Il “permaban”: di cosa si tratta?

Lo spauracchio che fa da padrone per i creator, però, è soprattutto il ban imposto dalla piattaforma, che può essere immediato ed essere temporaneo (fino a 30 giorni) o a tempo indeterminato. Questo secondo caso in gergo si chiama “permaban” e non si può contestare (come succede con altri social) in nessun modo: può essere un grande problema per gli utenti che vivono dei ricavati della piattaforma, tramite donazioni e pubblicità. Ad attirare un ban, si legge guardando il regolamento pubblicato online, possono essere frasi o atteggiamenti violenti, contro la privacy, illegali, autolesionisti, pornografici, discriminatori, d’istigazione all’odio, lesive della dignità. Definizioni precise ma, diciamolo, anche decisamente troppo “aperte” e ampie. Diventa difficile, in buona sostanza, per molti creator pensare di aggirare così tanti divieti, che lasciano discrezionalità ai moderatori della piattaforma di decidere della loro carriera. 

Se, da un lato, la tecnologia e il mondo dei social corre “veloce” in rete, e nelle vite quotidiane, dall’altro il bivio è inevitabile e qual è il miglior approccio? Il confine si mantiene attorno a due: meno regole di moderazione che rischiano di lasciare impuniti alcuni comportamenti sbagliati o più regole che rischiano, però, di punire anche quando non sarebbe necessario? E, ancora, se i social “diventano tutto il mondo” dei bambini, dei ragazzi (e non solo) e di chi, come chi scrive, li usa per lavoro, qual è il rischio nella vita “reale”?

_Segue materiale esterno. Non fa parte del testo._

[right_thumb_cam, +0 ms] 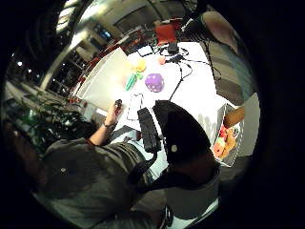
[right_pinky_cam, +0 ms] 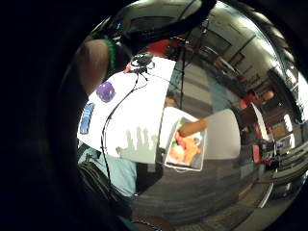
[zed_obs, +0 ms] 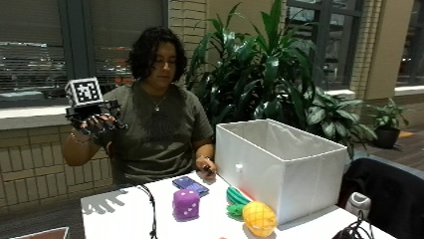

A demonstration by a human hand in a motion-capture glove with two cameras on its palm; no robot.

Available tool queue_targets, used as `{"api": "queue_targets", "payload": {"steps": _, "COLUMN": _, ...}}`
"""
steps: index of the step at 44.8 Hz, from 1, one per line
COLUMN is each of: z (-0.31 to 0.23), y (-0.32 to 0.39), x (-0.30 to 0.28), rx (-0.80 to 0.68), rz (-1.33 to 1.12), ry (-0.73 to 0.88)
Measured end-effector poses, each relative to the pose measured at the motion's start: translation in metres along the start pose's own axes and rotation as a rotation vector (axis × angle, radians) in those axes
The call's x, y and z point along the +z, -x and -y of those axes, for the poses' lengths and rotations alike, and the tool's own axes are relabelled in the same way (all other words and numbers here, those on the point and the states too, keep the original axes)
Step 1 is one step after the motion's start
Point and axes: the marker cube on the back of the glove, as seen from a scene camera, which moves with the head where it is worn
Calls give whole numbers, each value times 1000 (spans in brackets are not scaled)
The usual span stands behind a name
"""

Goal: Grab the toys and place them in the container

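My gloved right hand [zed_obs: 96, 122] is raised at shoulder height, well to the side of the table, fingers spread and holding nothing. On the white table [zed_obs: 126, 219] a purple die [zed_obs: 186, 204] stands near the middle. A yellow pineapple toy [zed_obs: 259, 218] and a green toy [zed_obs: 235, 196] lie against the tall white fabric container [zed_obs: 281, 164]. In the palm views the die [right_thumb_cam: 154, 82] and the yellow toy [right_thumb_cam: 139, 64] show far below the hand. A smaller bin [right_pinky_cam: 185, 144] with orange and red toys in it sits off the table's edge.
A phone [zed_obs: 191, 185] lies near the person's bare left hand [zed_obs: 207, 169], which rests on the table. A black cable [zed_obs: 152, 214] runs across the tabletop. Large plants stand behind the container, and a dark chair back [zed_obs: 387, 194] is at the right.
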Motion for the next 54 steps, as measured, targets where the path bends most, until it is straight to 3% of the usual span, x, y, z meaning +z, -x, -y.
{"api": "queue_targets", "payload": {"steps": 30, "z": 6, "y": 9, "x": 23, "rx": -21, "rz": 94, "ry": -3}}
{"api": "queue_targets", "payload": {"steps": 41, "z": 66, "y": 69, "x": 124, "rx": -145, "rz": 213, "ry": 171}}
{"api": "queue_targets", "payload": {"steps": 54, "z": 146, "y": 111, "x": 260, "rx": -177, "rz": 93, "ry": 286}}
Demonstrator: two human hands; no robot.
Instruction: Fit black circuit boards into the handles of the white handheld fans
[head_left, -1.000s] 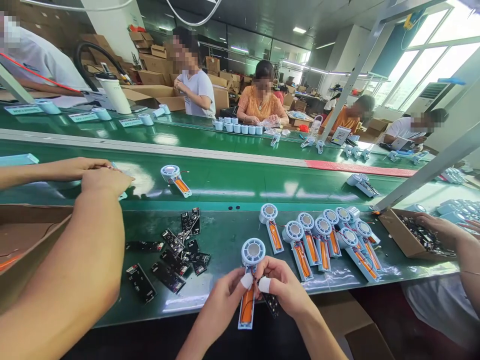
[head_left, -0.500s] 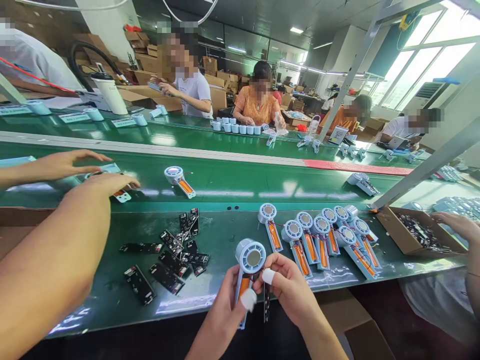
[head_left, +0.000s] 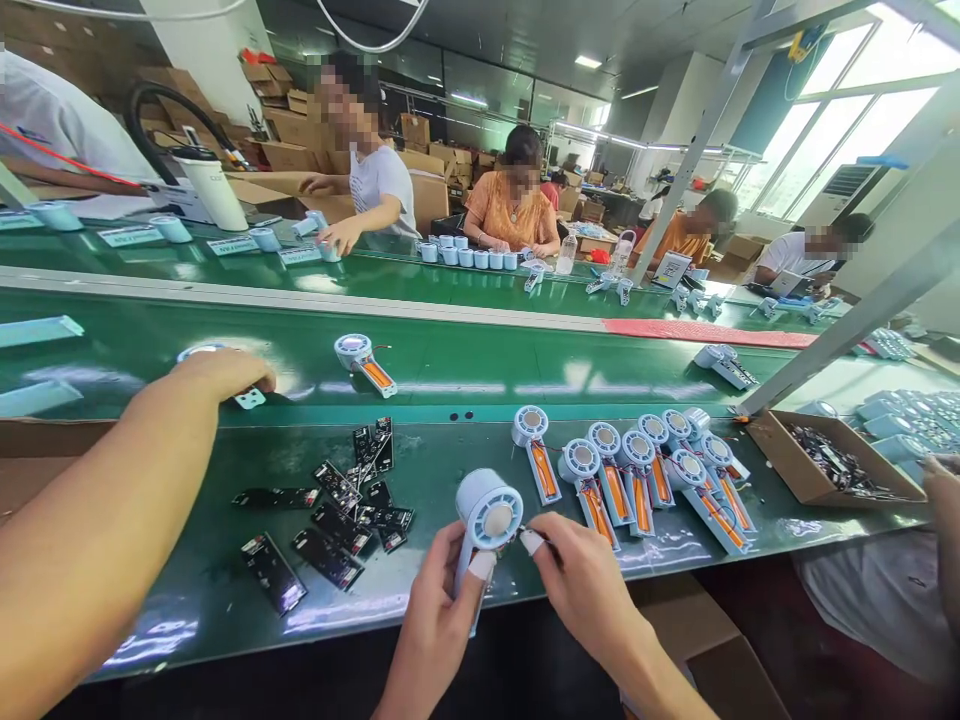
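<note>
My left hand [head_left: 442,610] is wrapped round the handle of a light-blue handheld fan [head_left: 480,495], with its round grey-centred head tilted up towards me. White covers sit on the thumb of each hand. Just right of the fan head, my right hand [head_left: 581,570] is closed in a pinch at the rim. What those fingers hold is too small and hidden to make out; a dark sliver shows between them. Black circuit boards [head_left: 330,555] lie in a loose pile to the left. Several open fans [head_left: 596,510] with orange batteries and thin wires lie to the right.
A co-worker's arm [head_left: 142,470] reaches in from the left to a fan on the green belt [head_left: 480,360]. One more fan [head_left: 364,362] lies there. At right stand a cardboard box [head_left: 810,490] of small parts and a slanted metal post [head_left: 847,320]. People sit across the line.
My right hand has turned and shifted slightly; the board hanging beneath it no longer shows. The fan in my left hand has tilted and moved slightly left. One co-worker's hand at left has withdrawn.
</note>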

E’ un discorso lungo e complesso, così come l’impegno in tal direzione, che, da un lato, deve trovare il suo focus nella necessità di impedire che la distanza tra noi e i nativi digitali diventi incolmabile e, dall’altro, imparare dalla tecnologia, sempre più, per stare al passo con i tempi e per veicolare, al “meglio”, il proprio compito comunicativo/educativo, per interagire con i propri lettori o per lanciare iniziative sociali coinvolgenti.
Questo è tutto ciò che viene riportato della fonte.